● About this exercise: Lines from the records below that contain the word "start" are to be copied out.
■ ■ ■ ■
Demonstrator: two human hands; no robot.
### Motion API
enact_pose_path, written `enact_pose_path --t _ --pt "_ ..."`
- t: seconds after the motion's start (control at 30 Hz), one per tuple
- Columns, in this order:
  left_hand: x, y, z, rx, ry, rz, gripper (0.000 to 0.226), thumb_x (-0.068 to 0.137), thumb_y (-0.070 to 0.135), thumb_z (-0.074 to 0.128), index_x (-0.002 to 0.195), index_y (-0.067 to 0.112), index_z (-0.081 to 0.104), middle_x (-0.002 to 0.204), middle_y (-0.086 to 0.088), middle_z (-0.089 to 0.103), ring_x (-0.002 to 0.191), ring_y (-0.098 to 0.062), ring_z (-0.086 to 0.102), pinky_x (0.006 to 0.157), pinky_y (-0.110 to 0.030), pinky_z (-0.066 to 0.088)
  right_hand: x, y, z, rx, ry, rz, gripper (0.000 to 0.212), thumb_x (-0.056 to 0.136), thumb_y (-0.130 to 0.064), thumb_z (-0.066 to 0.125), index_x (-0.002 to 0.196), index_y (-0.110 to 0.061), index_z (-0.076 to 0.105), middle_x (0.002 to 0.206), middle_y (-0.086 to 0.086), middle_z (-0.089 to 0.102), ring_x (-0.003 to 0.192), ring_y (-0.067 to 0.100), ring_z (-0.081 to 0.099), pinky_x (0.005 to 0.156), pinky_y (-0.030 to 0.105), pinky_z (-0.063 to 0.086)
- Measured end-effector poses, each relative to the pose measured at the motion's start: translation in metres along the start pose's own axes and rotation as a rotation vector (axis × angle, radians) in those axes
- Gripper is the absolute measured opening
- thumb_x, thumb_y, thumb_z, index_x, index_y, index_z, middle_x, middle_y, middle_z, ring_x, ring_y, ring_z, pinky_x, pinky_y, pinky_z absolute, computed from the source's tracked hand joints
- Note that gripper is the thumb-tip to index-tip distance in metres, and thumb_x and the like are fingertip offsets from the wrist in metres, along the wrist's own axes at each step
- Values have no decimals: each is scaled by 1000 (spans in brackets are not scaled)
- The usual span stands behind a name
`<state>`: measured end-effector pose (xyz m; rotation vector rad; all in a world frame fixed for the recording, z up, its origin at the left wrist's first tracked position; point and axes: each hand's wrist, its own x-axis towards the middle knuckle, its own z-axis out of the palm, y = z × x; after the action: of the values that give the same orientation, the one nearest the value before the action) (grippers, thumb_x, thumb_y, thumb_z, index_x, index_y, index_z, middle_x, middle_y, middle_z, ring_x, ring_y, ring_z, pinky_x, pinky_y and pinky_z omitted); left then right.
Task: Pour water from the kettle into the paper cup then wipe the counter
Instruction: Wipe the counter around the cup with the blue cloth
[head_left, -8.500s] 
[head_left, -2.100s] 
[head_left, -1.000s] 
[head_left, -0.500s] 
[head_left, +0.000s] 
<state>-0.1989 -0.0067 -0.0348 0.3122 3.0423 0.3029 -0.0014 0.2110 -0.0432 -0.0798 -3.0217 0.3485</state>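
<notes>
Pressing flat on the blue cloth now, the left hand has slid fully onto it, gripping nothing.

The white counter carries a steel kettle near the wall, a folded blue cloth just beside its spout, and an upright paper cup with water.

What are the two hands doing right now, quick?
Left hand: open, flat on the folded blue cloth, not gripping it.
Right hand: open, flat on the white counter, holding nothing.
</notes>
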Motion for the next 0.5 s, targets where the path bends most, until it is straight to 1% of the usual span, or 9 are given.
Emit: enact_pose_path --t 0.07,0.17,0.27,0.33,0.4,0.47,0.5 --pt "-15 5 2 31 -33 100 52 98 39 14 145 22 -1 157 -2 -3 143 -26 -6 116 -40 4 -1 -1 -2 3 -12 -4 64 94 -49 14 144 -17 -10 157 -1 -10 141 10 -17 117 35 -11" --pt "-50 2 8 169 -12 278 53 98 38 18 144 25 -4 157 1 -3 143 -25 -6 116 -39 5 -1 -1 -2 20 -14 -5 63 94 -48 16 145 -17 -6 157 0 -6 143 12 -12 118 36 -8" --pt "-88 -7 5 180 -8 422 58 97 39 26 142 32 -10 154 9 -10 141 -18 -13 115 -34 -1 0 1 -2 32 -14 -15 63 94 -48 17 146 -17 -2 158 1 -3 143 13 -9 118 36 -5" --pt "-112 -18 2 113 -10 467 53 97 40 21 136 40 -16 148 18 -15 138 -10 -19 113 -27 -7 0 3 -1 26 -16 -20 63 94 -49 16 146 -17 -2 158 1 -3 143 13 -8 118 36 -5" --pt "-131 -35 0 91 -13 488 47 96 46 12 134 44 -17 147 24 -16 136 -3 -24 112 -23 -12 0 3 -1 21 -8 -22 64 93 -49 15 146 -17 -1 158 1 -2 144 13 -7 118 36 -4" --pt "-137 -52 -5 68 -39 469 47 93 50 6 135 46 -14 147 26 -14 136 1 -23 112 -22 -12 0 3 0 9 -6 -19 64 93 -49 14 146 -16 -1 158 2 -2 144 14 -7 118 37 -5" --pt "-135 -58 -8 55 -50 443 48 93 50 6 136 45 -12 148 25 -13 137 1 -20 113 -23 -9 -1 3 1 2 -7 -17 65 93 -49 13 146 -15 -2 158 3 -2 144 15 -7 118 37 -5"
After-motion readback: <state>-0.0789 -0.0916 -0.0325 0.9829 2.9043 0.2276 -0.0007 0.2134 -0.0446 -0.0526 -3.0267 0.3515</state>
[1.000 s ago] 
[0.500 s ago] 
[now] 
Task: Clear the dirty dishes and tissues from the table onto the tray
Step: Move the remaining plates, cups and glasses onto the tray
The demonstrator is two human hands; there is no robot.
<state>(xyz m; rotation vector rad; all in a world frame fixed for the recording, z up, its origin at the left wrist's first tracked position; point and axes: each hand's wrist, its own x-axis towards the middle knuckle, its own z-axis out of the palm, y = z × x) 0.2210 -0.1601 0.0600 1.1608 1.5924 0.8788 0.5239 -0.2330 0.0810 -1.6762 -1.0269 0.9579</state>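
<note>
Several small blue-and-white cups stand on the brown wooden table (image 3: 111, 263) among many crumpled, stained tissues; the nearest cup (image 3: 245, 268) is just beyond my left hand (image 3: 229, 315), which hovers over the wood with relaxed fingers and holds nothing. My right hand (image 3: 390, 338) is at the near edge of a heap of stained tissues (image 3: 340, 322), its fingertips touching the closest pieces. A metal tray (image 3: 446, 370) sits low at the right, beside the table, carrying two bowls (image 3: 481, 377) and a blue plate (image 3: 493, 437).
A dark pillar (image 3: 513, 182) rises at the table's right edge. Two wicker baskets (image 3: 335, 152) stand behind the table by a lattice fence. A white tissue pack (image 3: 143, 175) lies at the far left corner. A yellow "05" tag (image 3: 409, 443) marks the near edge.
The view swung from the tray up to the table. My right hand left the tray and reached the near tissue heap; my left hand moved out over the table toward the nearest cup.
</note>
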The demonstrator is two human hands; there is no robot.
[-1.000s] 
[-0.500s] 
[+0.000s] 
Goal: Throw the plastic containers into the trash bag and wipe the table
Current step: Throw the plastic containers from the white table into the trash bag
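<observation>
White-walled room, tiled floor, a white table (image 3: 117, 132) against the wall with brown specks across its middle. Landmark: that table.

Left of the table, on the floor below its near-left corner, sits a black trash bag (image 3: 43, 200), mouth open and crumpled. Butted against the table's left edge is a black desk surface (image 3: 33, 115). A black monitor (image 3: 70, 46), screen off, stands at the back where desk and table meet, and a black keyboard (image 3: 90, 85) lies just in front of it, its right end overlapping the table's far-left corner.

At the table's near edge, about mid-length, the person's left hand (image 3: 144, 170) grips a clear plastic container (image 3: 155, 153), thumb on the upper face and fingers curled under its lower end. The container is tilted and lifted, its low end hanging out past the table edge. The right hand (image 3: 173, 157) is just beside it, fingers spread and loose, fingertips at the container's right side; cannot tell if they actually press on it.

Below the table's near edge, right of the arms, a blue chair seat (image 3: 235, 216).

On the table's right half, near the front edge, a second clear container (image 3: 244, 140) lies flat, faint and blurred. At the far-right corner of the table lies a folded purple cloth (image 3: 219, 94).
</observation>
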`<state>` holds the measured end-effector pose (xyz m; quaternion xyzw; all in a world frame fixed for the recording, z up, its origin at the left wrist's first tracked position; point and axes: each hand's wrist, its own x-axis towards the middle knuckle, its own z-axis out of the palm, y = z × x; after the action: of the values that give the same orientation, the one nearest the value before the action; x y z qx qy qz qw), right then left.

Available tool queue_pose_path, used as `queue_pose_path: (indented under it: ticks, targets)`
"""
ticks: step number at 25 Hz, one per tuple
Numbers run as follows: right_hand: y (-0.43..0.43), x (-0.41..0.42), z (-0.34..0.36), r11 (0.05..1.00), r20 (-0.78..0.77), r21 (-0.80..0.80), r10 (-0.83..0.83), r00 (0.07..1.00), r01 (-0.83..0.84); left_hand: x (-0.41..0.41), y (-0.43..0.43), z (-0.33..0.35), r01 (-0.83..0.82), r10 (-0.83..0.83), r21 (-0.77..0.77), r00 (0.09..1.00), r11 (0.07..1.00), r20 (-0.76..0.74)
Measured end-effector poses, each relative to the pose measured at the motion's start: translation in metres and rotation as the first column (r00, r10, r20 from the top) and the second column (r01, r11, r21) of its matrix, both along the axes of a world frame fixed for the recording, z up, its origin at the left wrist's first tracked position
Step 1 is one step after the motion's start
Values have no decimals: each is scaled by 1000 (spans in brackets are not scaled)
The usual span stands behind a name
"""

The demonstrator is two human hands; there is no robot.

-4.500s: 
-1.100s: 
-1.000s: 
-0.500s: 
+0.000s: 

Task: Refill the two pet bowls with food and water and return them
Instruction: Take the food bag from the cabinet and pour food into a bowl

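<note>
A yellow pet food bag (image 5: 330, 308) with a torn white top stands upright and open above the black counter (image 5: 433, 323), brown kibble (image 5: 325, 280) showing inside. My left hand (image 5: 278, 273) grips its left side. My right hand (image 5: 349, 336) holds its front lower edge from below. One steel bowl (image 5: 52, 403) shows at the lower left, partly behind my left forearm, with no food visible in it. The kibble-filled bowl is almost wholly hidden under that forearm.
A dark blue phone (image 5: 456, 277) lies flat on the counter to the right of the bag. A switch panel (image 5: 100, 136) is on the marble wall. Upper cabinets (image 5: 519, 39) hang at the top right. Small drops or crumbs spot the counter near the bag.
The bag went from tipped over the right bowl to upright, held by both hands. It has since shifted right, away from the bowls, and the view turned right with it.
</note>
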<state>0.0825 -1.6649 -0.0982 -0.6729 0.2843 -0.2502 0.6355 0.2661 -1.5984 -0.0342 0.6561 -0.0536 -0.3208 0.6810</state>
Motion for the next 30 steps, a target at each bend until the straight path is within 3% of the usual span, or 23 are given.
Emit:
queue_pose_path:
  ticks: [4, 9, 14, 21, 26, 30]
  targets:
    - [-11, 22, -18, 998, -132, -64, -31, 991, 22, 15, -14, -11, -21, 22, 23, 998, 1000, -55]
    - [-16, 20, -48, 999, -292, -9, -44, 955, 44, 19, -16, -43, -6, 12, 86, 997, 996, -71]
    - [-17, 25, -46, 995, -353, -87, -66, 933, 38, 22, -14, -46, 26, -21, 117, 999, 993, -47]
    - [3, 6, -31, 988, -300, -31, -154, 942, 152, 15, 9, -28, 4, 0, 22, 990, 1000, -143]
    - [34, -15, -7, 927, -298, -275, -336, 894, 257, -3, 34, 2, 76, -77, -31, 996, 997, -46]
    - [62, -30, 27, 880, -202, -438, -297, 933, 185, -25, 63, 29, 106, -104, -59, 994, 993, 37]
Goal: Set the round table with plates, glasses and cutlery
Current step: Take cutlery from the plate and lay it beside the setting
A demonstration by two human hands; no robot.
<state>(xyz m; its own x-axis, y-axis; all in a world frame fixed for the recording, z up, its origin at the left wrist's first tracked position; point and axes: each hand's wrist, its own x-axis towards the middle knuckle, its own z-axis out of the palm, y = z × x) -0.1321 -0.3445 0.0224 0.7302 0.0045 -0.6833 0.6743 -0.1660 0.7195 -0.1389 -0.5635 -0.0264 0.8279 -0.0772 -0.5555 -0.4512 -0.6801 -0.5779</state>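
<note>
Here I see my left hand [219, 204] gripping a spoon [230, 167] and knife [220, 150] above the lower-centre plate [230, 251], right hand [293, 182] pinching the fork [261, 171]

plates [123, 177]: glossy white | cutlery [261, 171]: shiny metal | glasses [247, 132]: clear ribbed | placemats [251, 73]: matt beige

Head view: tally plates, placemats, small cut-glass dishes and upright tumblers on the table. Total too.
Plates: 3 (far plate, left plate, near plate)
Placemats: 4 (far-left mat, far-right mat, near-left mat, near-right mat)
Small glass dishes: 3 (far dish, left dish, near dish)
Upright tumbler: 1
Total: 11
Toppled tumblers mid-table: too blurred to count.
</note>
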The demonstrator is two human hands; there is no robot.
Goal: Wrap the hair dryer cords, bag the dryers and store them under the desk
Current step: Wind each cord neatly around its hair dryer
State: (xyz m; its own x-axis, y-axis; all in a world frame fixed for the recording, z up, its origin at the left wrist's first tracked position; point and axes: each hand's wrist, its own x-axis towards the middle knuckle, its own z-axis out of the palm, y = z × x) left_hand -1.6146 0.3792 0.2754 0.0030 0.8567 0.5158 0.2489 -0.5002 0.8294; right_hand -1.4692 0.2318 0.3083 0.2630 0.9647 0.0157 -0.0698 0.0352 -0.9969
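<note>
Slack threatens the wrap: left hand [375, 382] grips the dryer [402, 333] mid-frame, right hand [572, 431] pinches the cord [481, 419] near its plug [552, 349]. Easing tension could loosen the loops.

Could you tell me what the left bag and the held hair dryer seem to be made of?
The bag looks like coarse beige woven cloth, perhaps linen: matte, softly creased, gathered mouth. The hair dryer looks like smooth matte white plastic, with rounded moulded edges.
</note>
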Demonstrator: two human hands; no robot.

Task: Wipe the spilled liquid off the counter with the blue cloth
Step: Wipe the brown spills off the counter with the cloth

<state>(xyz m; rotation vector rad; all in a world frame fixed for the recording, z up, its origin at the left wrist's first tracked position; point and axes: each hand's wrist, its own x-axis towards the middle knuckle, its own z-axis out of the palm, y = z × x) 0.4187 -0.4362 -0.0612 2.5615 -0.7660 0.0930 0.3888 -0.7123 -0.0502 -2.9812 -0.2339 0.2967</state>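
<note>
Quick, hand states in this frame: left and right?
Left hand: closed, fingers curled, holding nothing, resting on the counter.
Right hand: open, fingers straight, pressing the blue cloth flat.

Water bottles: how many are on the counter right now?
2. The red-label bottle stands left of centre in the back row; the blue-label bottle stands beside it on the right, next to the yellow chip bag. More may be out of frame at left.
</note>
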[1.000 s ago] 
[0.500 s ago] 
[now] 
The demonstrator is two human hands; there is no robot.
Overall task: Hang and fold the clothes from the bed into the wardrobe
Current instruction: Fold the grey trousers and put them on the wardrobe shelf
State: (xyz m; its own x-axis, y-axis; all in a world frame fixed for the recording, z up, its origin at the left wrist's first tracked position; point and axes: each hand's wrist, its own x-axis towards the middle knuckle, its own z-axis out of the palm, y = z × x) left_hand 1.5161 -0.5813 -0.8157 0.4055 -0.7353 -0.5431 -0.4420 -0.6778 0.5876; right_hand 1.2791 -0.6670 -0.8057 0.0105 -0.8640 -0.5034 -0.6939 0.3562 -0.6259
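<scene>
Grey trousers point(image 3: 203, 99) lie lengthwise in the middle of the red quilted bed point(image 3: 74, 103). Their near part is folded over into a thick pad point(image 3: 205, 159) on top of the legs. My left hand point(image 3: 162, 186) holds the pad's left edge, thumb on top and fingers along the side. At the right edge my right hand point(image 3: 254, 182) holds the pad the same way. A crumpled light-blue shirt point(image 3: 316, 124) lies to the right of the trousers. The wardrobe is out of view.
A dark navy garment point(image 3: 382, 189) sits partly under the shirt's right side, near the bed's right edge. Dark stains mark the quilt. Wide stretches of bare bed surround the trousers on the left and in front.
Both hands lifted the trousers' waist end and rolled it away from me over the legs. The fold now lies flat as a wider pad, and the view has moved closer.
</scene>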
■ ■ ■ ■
● Answer area:
- t: seconds after the motion's start (control at 30 Hz), one per tuple
- Measured end-effector poses, each relative to the pose measured at the motion's start: translation in metres along the start pose's own axes and rotation as a rotation vector (axis × angle, radians) in those axes
Measured end-effector poses, each relative to the pose measured at the motion's start: translation in metres and rotation as the first column (r00, r10, r20 from the top) and the second column (r01, r11, r21) of its matrix, both along the axes of a world frame fixed for the recording, z up, its origin at the left wrist's first tracked position
Step 1 is one step after the motion's start

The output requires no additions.